===== Stored data =====

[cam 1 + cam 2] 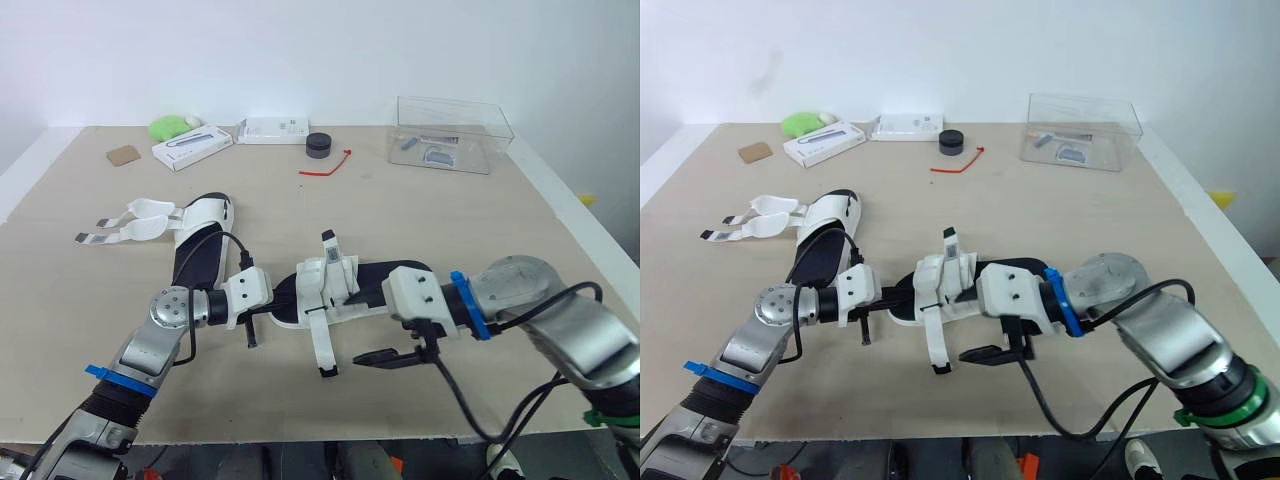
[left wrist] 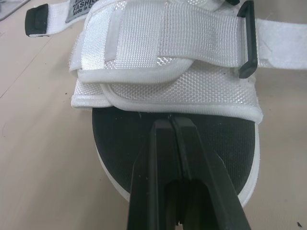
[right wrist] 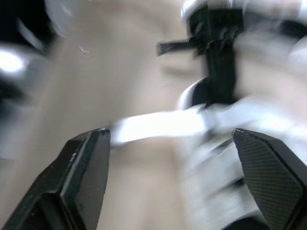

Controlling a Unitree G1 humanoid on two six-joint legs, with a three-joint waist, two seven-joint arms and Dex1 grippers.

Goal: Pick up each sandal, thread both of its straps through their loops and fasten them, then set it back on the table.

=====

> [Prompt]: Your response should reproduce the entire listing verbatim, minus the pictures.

> [Result]:
[cam 1 + cam 2] 
[left wrist] 
[right wrist] 

Controlling a Unitree G1 humanoid on two six-joint legs, with a three-joint waist, two seven-joint arms and Dex1 grippers.

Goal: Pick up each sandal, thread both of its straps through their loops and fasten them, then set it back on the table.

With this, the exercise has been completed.